No plano elevado situam-se as concepções sobre a natureza e o alcance da Constituição e do Supremo Tribunal Federal. O ministro Barroso, entre outras teses em sua prolífica atividade de publicista, professor e palestrante, defende que os supremos tribunais têm um "papel iluminista" a desempenhar. Nesse papel, exemplifica, a Suprema Corte dos Estados Unidos garantiu os direitos civis dos negros e sua equivalente em Israel baniu a tortura aos palestinos. O papel iluminista autorizaria interpretações constitucionais que, ao romper impasses na sociedade, nos parlamentos e nos governos, abrem espaço para o avanço civilizacional.
A tese causa polêmica. Dá ensejo a uma leitura aberta das constituições, despregada da literalidade do texto, e a uma atuação das cortes que arrisca invadir as atribuições de outros poderes. Dias Toffoli assim resume sua diferença filosófica com o colega: "Barroso diz: 'Vamos descobrir o futuro'. Eu respondo: 'Não, vamos com calma'". Gilmar Mendes identifica uma leitura licenciosa da Constituição, quando não deturpada, em decisões tomadas ultimamente. Na sessão que limitou o foro privilegiado dos parlamentares, afirmou: "Tenho que, neste caso, o Supremo não está verdadeiramente interpretando a Constituição Federal, mas a reescrevendo".

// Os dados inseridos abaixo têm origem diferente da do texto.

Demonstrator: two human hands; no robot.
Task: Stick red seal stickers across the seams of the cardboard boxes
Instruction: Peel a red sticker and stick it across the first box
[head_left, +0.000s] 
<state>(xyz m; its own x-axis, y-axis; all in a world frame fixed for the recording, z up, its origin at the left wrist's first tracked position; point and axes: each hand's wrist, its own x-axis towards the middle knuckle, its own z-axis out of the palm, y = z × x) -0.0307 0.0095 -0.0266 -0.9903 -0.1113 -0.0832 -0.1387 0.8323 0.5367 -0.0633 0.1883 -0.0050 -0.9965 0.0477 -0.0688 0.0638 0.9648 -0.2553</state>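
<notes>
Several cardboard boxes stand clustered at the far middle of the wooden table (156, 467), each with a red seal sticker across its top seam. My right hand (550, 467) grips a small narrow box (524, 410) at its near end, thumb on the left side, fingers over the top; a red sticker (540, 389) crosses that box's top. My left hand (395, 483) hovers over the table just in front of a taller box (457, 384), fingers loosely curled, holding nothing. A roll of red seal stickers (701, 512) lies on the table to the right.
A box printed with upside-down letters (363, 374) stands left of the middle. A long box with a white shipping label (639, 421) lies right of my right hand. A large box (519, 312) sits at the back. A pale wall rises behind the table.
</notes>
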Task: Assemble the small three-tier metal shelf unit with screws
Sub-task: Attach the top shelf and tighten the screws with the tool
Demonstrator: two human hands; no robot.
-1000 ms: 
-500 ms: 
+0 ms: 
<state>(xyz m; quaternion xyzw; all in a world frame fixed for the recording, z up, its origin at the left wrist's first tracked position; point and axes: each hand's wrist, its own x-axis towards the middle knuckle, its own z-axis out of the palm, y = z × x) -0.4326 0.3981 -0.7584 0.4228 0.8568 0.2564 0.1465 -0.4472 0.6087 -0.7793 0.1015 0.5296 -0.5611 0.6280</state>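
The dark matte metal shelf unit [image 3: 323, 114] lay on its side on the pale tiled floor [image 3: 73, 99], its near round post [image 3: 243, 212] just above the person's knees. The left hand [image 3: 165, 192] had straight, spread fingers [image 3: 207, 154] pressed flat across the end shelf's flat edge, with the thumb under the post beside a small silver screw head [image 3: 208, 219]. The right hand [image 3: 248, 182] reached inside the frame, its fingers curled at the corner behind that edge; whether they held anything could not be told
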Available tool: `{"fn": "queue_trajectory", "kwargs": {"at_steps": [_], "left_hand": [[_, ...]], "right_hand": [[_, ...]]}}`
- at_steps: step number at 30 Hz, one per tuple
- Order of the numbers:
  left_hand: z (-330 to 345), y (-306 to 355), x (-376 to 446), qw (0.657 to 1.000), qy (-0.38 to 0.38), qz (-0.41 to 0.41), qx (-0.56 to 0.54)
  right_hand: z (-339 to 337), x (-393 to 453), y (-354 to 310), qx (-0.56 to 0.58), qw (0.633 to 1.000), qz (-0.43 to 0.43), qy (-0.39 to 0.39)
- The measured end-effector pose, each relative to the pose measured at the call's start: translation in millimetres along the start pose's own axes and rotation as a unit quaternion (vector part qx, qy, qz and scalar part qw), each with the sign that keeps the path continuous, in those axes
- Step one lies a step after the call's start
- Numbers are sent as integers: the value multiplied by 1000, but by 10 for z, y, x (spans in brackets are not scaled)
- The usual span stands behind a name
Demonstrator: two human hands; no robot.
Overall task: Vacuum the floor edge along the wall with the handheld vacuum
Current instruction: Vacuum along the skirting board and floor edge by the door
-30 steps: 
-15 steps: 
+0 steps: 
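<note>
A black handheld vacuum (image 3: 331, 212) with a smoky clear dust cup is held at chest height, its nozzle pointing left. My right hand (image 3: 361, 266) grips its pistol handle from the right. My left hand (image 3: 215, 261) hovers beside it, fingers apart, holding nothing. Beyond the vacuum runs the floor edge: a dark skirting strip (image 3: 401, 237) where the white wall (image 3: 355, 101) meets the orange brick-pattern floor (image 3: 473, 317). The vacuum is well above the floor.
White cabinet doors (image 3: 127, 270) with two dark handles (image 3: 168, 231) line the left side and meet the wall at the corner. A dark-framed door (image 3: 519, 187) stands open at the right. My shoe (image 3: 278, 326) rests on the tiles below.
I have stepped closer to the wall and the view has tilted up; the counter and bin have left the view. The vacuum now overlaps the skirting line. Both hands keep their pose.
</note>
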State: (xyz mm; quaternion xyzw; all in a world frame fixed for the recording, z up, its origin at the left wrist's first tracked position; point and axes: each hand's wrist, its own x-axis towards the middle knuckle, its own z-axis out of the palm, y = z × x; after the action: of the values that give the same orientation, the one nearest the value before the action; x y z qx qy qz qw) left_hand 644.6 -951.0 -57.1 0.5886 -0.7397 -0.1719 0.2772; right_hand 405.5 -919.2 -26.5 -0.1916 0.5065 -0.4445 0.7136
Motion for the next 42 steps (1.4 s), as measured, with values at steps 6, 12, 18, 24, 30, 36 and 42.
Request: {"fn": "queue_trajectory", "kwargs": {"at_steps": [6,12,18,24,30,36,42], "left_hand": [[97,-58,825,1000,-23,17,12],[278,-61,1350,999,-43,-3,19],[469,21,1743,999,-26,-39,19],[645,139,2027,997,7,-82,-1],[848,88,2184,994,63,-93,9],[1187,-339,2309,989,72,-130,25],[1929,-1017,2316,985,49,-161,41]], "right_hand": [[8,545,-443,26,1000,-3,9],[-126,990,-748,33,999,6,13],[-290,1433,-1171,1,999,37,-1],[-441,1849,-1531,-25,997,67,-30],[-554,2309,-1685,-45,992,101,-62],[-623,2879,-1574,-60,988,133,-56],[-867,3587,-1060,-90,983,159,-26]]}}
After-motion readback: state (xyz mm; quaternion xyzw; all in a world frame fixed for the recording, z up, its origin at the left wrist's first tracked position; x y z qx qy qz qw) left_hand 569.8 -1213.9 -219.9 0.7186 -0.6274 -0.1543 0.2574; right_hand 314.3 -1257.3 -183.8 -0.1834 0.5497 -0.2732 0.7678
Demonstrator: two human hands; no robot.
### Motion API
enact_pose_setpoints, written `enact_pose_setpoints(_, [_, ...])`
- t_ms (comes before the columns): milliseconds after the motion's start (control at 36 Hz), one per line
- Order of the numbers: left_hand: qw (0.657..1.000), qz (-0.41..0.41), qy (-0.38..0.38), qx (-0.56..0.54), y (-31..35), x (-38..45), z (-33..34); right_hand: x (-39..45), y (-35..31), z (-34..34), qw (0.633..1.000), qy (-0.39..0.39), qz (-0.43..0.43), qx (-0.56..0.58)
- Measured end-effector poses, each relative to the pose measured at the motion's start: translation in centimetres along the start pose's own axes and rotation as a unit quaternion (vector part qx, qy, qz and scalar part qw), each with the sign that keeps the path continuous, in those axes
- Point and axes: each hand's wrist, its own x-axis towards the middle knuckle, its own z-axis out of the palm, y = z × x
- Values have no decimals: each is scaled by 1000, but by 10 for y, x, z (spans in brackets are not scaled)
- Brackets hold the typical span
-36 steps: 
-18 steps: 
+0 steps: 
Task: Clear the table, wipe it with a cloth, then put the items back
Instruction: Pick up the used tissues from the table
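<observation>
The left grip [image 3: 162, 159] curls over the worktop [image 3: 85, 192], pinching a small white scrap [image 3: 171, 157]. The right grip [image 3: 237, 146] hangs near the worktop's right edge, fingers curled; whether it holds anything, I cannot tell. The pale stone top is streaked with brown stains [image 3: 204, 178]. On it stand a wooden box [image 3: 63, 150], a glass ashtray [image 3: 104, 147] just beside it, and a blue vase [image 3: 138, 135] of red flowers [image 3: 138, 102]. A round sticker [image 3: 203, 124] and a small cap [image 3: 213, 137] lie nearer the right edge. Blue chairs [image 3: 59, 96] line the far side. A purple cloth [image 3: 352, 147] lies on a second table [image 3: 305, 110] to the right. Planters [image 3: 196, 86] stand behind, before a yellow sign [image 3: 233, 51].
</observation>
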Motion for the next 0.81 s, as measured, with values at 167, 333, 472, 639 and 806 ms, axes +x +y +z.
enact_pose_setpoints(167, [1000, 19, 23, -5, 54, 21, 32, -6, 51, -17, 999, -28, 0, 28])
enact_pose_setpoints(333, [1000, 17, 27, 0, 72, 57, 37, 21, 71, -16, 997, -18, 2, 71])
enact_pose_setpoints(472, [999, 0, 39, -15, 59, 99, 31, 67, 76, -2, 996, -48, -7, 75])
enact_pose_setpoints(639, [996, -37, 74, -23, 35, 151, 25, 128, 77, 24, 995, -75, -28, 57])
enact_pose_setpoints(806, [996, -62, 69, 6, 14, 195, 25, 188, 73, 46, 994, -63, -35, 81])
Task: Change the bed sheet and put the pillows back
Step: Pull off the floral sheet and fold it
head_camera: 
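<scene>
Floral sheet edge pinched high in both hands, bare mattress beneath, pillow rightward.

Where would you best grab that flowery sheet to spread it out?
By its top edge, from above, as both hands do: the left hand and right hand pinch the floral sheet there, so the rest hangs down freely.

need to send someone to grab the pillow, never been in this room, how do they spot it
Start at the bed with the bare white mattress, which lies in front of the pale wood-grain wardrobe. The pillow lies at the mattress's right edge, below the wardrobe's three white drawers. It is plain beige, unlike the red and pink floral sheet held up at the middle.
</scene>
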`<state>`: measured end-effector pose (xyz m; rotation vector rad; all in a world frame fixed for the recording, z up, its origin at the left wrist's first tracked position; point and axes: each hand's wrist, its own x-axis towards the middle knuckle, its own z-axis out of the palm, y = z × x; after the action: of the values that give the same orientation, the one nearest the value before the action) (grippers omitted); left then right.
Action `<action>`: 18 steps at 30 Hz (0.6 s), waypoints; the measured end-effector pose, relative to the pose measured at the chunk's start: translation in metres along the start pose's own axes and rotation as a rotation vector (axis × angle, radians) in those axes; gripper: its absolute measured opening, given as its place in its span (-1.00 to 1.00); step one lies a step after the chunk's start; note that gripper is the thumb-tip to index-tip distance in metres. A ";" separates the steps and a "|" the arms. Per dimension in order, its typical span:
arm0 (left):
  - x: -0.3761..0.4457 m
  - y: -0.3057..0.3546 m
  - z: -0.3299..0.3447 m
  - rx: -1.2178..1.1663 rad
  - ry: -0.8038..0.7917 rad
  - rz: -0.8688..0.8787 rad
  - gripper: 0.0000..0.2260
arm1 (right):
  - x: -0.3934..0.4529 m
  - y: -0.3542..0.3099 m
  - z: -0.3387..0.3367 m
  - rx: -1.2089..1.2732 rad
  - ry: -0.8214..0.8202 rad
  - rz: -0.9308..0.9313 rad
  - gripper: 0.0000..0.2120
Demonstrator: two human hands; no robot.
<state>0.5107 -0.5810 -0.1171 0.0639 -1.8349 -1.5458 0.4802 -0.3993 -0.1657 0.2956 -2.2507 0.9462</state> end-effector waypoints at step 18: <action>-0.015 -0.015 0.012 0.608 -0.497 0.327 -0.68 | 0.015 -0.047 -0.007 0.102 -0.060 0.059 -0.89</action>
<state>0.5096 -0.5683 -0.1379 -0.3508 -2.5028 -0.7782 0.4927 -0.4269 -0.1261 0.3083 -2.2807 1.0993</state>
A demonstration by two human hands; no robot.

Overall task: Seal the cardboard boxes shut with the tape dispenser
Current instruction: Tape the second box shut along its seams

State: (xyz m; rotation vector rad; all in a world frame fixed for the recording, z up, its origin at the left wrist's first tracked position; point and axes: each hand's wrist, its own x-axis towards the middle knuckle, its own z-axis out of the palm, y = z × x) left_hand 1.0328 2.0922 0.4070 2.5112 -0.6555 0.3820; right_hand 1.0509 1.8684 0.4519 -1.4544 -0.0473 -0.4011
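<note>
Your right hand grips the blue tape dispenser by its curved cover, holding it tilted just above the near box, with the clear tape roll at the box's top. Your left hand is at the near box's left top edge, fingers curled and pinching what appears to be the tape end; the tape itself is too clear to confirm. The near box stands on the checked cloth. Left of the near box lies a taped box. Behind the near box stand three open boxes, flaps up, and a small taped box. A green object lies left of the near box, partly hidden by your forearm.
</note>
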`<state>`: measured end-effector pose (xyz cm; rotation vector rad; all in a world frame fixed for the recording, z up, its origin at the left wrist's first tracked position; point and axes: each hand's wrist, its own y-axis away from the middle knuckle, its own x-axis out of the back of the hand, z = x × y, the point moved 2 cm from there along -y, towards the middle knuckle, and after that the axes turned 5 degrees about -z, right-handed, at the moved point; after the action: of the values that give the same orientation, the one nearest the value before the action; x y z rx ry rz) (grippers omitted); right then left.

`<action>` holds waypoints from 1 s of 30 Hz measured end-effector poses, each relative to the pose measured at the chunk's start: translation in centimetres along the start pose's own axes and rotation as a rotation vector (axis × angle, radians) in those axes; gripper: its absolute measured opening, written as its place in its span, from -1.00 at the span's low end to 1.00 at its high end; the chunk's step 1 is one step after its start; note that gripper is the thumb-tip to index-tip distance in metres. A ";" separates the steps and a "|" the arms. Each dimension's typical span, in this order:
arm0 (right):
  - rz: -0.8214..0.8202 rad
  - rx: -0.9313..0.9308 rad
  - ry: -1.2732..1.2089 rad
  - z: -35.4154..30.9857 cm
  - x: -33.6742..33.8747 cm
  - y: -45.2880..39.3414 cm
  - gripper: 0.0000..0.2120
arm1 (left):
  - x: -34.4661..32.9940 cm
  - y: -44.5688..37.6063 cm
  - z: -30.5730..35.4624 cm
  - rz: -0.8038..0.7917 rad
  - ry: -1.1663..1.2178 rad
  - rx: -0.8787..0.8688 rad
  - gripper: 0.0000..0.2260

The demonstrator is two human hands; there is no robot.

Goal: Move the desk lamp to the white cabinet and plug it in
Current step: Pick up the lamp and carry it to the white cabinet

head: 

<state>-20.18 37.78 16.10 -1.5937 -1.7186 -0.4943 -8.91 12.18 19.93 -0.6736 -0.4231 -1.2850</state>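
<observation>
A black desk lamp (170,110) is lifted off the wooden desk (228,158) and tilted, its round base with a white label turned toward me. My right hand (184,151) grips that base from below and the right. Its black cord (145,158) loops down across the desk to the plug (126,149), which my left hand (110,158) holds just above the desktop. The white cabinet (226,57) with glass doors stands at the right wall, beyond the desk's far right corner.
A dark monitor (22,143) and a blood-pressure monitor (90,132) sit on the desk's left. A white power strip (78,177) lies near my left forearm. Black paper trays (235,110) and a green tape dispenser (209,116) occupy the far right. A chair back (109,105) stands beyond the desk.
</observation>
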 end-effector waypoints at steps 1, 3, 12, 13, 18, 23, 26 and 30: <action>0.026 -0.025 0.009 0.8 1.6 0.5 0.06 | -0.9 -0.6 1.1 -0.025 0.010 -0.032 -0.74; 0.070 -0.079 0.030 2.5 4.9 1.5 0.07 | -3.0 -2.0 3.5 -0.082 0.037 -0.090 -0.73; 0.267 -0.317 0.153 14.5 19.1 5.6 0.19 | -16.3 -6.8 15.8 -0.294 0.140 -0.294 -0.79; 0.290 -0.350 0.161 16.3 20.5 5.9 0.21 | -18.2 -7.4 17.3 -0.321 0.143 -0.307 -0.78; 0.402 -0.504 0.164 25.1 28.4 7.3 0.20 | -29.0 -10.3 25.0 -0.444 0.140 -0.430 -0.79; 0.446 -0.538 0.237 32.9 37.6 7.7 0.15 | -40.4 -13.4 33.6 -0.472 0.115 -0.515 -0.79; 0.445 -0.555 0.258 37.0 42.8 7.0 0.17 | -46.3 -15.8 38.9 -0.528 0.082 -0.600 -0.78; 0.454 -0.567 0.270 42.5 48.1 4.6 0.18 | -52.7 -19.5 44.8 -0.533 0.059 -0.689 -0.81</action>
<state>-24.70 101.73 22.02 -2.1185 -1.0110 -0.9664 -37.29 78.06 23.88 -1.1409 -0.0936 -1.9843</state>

Os três níveis da discórdia se fazem presentes, misturados, nas votações de 6 a 5 ou, no máximo, 7 a 4 que têm caracterizado o normal das sessões plenárias. Nas duas turmas em que se divide o tribunal calhou de o trio Mendes/Dias Toffoli/Lewandowski ficar em uma e o trio Barroso/Fux/Rosa Weber na outra. Isso garante que cada um dos grupos rivais se imponha na respectiva turma. Fachin, relator da Lava-Jato, faz parte da Segunda Turma, e perde sempre. Quando leva a questão ao plenário, como fez com o habeas-corpus de Lula, vence. As turmas ganharam dos políticos o apelido de "Jardim do Éden" - a Segunda, que absolve sempre - e "Câmara de gás" - a Primeira, que condena. Em setembro o equilíbrio entre elas se alterará. Dias Toffoli, assumindo a presidência, deixa a Segunda Turma, e será substituído por Cármen Lúcia. A vida ficará mais fácil para Fachin.